*** Opening Information provided ***

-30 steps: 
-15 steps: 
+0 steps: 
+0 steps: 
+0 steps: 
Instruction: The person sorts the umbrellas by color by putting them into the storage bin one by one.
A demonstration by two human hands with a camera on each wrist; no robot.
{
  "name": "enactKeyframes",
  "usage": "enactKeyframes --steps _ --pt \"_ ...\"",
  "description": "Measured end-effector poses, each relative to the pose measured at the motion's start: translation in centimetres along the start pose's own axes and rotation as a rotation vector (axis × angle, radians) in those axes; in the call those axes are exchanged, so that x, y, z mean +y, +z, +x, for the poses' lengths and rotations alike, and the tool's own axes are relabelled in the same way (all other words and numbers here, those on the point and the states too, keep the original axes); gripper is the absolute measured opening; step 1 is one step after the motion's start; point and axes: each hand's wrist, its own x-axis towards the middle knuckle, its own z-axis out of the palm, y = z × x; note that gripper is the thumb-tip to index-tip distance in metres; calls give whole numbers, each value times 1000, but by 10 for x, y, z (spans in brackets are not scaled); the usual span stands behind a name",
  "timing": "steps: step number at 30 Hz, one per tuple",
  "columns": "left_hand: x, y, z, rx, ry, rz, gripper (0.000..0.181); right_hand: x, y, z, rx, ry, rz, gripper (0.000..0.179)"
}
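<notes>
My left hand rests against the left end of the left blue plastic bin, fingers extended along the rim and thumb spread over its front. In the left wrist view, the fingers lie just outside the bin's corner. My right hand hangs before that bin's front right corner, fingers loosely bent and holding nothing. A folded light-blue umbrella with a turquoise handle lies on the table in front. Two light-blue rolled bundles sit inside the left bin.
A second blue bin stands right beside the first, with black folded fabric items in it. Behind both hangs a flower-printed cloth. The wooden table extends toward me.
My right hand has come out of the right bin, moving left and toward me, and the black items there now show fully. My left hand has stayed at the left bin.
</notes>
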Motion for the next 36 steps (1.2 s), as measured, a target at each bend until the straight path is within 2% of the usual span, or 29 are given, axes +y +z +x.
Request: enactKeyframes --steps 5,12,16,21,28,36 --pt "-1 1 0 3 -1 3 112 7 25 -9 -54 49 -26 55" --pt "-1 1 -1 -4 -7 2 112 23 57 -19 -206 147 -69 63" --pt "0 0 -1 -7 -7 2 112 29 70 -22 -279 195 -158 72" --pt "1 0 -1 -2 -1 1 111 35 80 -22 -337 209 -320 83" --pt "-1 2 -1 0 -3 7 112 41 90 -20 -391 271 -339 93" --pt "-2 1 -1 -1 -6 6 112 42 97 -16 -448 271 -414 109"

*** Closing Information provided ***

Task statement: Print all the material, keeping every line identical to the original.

Reply:
-30 steps: 
-15 steps: 
+0 steps: 
+0 steps: 
+0 steps: 
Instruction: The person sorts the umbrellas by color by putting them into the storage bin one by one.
A demonstration by two human hands with a camera on each wrist; no robot.
{
  "name": "enactKeyframes",
  "usage": "enactKeyframes --steps _ --pt \"_ ...\"",
  "description": "Measured end-effector poses, each relative to the pose measured at the motion's start: translation in centimetres along the start pose's own axes and rotation as a rotation vector (axis × angle, radians) in those axes; in the call those axes are exchanged, so that x, y, z mean +y, +z, +x, for the poses' lengths and rotations alike, and the tool's own axes are relabelled in the same way (all other words and numbers here, those on the point and the states too, keep the original axes); gripper is the absolute measured opening; step 1 is one step after the motion's start; point and axes: each hand's wrist, its own x-axis towards the middle knuckle, its own z-axis out of the palm, y = z × x; note that gripper is the thumb-tip to index-tip distance in metres; calls give whole numbers, each value times 1000, but by 10 for x, y, z (spans in brackets are not scaled); the usual span stands behind a name",
  "timing": "steps: step number at 30 Hz, one per tuple",
  "columns": "left_hand: x, y, z, rx, ry, rz, gripper (0.000..0.181); right_hand: x, y, z, rx, ry, rz, gripper (0.000..0.179)"
}
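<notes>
My left hand rests against the left end of the left blue plastic bin, fingers extended along the rim and thumb spread over its front. In the left wrist view, the fingers lie just outside the bin's corner. My right hand hangs before that bin's front right corner, fingers loosely bent and holding nothing. A folded light-blue umbrella with a turquoise handle lies on the table in front. Two light-blue rolled bundles sit inside the left bin.
A second blue bin stands right beside the first, with black folded fabric items in it. Behind both hangs a flower-printed cloth. The wooden table extends toward me.
My right hand has come out of the right bin, moving left and toward me, and the black items there now show fully. My left hand has stayed at the left bin.
</notes>
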Motion for the next 36 steps (1.2 s), as measured, a target at each bend until the straight path is within 2% of the usual span, or 29 are given, axes +y +z +x.
Request: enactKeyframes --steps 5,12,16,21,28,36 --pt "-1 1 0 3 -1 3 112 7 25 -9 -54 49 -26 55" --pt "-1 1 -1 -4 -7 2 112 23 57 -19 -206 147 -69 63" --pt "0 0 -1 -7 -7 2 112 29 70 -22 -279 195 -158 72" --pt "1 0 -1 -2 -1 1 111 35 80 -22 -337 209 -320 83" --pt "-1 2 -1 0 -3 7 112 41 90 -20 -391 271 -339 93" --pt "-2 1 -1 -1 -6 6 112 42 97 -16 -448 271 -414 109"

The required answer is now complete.